TEMPO.CO, Jakarta - Kejaksaan Tinggi DKI Jakarta merasa tak ada kedala menangani kasus pemerasan oleh bekas Ketua Komisi Pemberantasan Korupsi (KPK). Firli Bahuri diduga memeras eks Menteri Pertanian Syahrul Yasin Limpo atau SYL.
Kepala Seksi Penerangan Hukum Kejaksaan Tinggi DKI Jakarta Syahron Hasibuan, mengatakan kasus Firli itu bisa berjalan jika penyidik Kepolisian Daerah Metro Jaya memenuhi berkas yang diminta jaksa penuntut umum. “Di kita tidak ada kendala kalau materi yang dibutuhkan teman-teman penuntut dipenuhi penyidik,” kata dia saat dihubungi pada Sabtu, 27 April 2024.

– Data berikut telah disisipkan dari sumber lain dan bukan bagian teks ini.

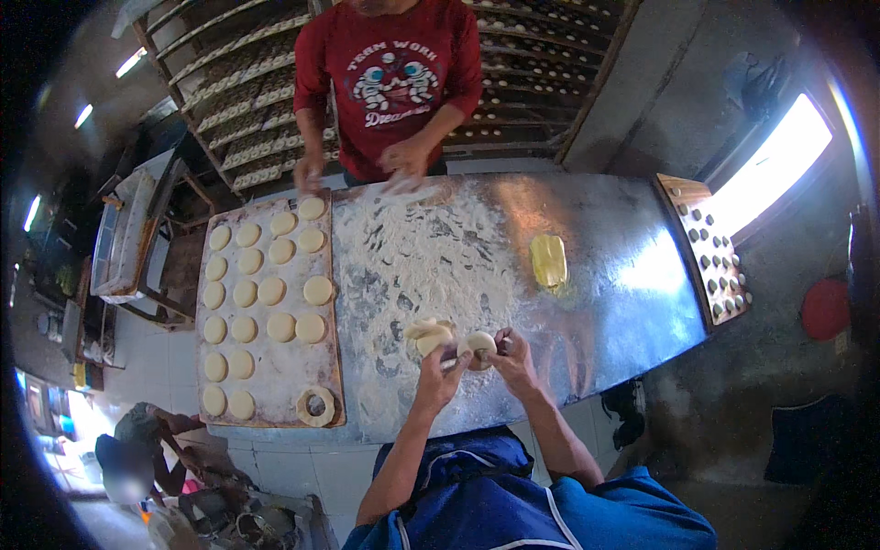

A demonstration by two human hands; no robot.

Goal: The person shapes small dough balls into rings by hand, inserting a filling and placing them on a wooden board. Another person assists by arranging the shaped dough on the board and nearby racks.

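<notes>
My left hand (445,364) and my right hand (509,353) grip a pale round piece of dough (479,345) between them over the floured metal table (605,344). Fingers of both hands are pinched on its edges. Just behind my left hand lies a small loose pile of dough pieces (429,328). To the left, a floured board (270,367) carries several flat dough rounds (271,291) and, at its near right corner, a dough ring (314,406). A yellow block of fat (550,263) sits right of the flour.
A co-worker in a red top (385,110) stands across the table, both hands over its far edge. Racks of trays (532,55) stand behind. A board of small pieces (706,247) is at the right end. Another person (137,463) is low at the bottom left.
</notes>
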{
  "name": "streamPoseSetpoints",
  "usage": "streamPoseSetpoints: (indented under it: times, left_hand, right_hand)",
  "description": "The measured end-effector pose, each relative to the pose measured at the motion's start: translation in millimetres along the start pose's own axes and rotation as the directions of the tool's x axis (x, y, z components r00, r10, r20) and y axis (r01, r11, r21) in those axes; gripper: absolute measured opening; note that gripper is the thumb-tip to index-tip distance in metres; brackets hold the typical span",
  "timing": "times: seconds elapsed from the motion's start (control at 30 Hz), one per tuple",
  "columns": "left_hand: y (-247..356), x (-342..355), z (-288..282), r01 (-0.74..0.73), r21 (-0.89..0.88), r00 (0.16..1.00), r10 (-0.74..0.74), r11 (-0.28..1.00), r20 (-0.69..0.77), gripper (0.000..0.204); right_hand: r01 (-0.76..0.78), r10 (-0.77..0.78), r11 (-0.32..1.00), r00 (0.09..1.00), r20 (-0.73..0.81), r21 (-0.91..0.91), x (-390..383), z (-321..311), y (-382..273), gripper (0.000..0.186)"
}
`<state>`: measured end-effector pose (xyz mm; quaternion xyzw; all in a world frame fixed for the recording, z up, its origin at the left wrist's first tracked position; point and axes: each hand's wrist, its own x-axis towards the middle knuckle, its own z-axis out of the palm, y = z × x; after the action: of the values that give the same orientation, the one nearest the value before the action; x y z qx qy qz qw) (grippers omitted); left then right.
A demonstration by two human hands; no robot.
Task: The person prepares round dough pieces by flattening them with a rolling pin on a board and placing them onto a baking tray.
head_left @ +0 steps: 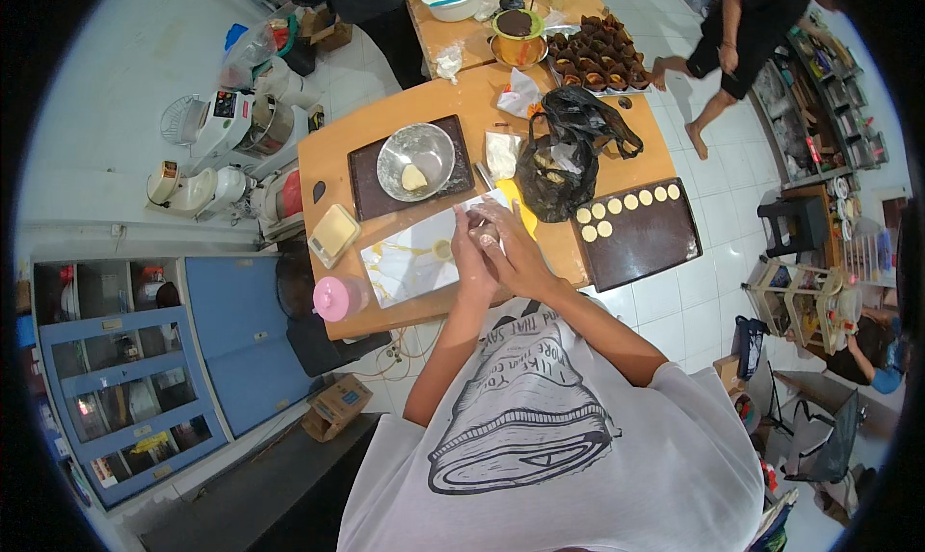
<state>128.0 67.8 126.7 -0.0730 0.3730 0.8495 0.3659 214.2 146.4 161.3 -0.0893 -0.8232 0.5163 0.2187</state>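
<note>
My left hand [469,251] and my right hand [523,258] are brought together, cupped palm to palm, above a white sheet [405,253] with yellow markings. A small greyish thing shows between the fingers, but I cannot make out what it is. Beside my left hand, a small pale dough disc [441,250] lies on the sheet. Beyond them, a metal bowl [438,147] holds a lump of dough [413,177] and rests on a dark tray [366,191]. Several flat round dough pieces [631,202] sit in rows on another dark tray [641,253] at the right.
A kitchen scale [334,235] and a pink-lidded container [332,300] stand at the table's left edge. Black plastic bags [578,128] lie beyond my right hand, near a yellow thing [517,208]. Farther back are brown paper cups [602,61]. Other people [747,32] are around the room.
</note>
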Motion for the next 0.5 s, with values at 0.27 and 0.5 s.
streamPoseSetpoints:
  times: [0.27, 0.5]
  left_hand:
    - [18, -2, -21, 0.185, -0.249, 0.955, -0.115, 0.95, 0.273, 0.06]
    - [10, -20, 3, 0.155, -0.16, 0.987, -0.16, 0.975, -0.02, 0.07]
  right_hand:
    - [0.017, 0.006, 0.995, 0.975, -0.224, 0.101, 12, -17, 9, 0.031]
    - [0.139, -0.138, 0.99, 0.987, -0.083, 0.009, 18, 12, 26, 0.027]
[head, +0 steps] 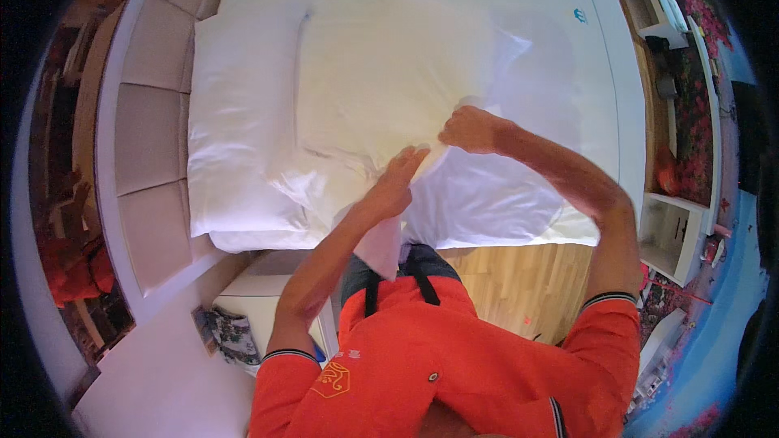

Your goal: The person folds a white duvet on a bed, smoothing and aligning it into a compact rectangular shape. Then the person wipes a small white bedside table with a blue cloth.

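Observation:
A white pillow or folded white cloth (pixel 395 73) lies on the bed in front of me. My right hand (pixel 471 129) is closed in a fist on its near right corner. My left hand (pixel 398 182) pinches the near edge of the same white fabric, fingers stretched along it and thumb side partly hidden. Below my left wrist, a loose flap of white cloth (pixel 382 249) hangs against my waist. Another white pillow (pixel 237 134) rests to the left, by the headboard. White bedding (pixel 499 207) lies creased under and beside my right forearm.
A padded beige headboard (pixel 152 134) bounds the bed on the left. By my left elbow stands a white bedside cabinet (pixel 255 286), with patterned cloth (pixel 231 331) beside it. Wooden flooring (pixel 517 286) shows at the near bed edge. White open shelving (pixel 672 234) is at the right.

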`<state>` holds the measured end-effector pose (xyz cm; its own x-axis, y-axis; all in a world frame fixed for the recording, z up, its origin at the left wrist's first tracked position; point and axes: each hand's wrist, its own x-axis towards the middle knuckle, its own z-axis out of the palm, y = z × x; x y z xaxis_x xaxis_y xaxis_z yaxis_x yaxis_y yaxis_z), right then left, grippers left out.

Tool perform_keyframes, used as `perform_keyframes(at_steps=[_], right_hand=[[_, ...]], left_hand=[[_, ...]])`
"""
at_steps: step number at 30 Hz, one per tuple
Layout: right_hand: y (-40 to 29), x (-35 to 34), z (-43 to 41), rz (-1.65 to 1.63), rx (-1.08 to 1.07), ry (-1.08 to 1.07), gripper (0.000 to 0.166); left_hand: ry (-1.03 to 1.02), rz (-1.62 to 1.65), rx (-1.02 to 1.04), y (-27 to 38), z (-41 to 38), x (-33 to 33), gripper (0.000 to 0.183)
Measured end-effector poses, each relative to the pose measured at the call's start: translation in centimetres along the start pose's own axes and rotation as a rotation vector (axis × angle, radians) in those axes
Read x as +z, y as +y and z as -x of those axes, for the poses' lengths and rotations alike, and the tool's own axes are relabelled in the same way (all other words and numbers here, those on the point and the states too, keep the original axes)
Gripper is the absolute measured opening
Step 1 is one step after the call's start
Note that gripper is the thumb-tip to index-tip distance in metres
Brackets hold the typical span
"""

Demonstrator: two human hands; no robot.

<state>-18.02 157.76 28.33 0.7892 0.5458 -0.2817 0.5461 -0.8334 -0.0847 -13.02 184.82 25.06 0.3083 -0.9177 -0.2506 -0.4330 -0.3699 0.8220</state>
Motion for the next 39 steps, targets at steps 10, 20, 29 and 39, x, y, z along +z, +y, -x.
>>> perform_keyframes(at_steps=[10,20,29,39], right_hand=[[3.6,-7.1,-5.7,0.052,0.274,0.654,0.038],[-0.1,6.7,-9.4,-0.073,0.496,0.672,0.05],[2.9,-2.8,-4.3,-0.049,0.179,0.094,0.125],[5.4,-0.2,-15.3,0.077,0.045,0.147,0.085]], left_hand=[[0.18,-0.625,-0.501,5.2,3.7,-12.6,0.083],[0.414,-0.951,-0.291,1.4,3.2,5.4,0.111],[0.46,-1.095,-0.58,-5.3,5.2,-4.2,0.098],[0.527,-0.701,-0.554,-7.2,0.3,-0.3,0.095]])
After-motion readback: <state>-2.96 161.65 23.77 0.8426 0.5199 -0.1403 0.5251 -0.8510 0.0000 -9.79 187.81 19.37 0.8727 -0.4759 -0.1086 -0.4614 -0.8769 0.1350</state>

Sebelumnya Kejaksaan mengembalikan berkas perkara tersangka kasus pemerasan SYL ke Polda Metro Jaya. Alasan pengembalian berkas dilakukan JPU karena dianggap belum lengkap atau P-19. Alasan belum lengkap itu dikemukakan setelah berkas itu diteliti sesuai Pasal 110 dan Pasal 138 (1) Kitab Undang-Undang Hukum Acara Pidana atau KUHAP.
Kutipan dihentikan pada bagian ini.